Tag Archives: Kate Atkinson

Shrines of Gaiety: Extremely Fun(ny)

I’m here to report that Kate Atiknson’s Shrines of Gaiety is extremely fun and funny. Though, if you are at all like me, it will take you 75 pages to figure that out. I started out thinking ‘this is Serious literary fiction’ (and it is literary fiction!) and set in London after World War One and about gender politics and gangsters and so must be Dull But Important. Persist, dear reader, persist.
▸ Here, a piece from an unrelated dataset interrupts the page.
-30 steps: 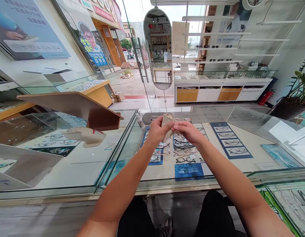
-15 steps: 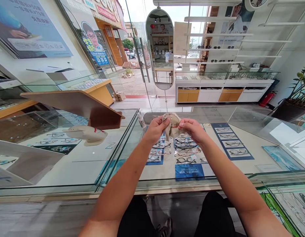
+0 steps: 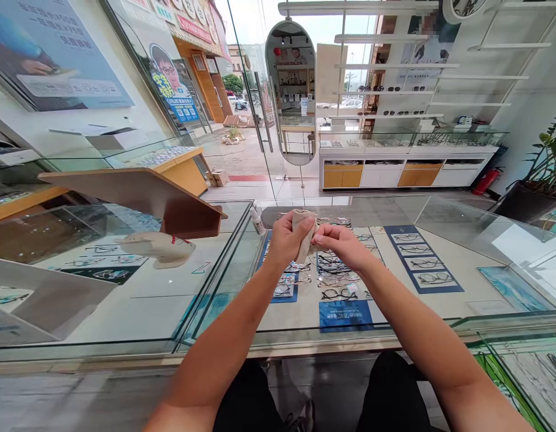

It is funny, smart, playful and entirely absorbing.

Perhaps another reason why it takes a bit of time to get your bearing in the book is that it flits chapter by chapter through third person limited narration among a motley cast of characters all interwoven with one another in the setting of London’s night clubs: a runaway teen ager arrived in London to find her fortune as an actress (spoiler: she does not find her fortune as an actress so much as nearly starve on the streets); a once-impoverished parochial librarian arrived in London with her fortune to take up a job as a spy (!); a newly arrived Detective Inspector tasked with solving a spate of murders; the head of a string of night clubs, Nellie Corker, who sees ghosts, reads fortunes and machinates to maintain her power; and the passel of Corker’s children half of whom are indistinguishable and the other half sharp and bright.

Threads of murder and mystery, romance, debauchery (a baby party! where adults dress as babies and fancy around with nannies and opium), theft, corruption and scheming. Delightful for the fun of it all, but woven through with substantial questions of how a society (or an individual) responds after a great trauma (say a giant war and then an influenza pandemic), of how that generation of women and men change as a consequence – both in expectations for their lives but of their roles in politics and the economy, of how little we can rely on the police.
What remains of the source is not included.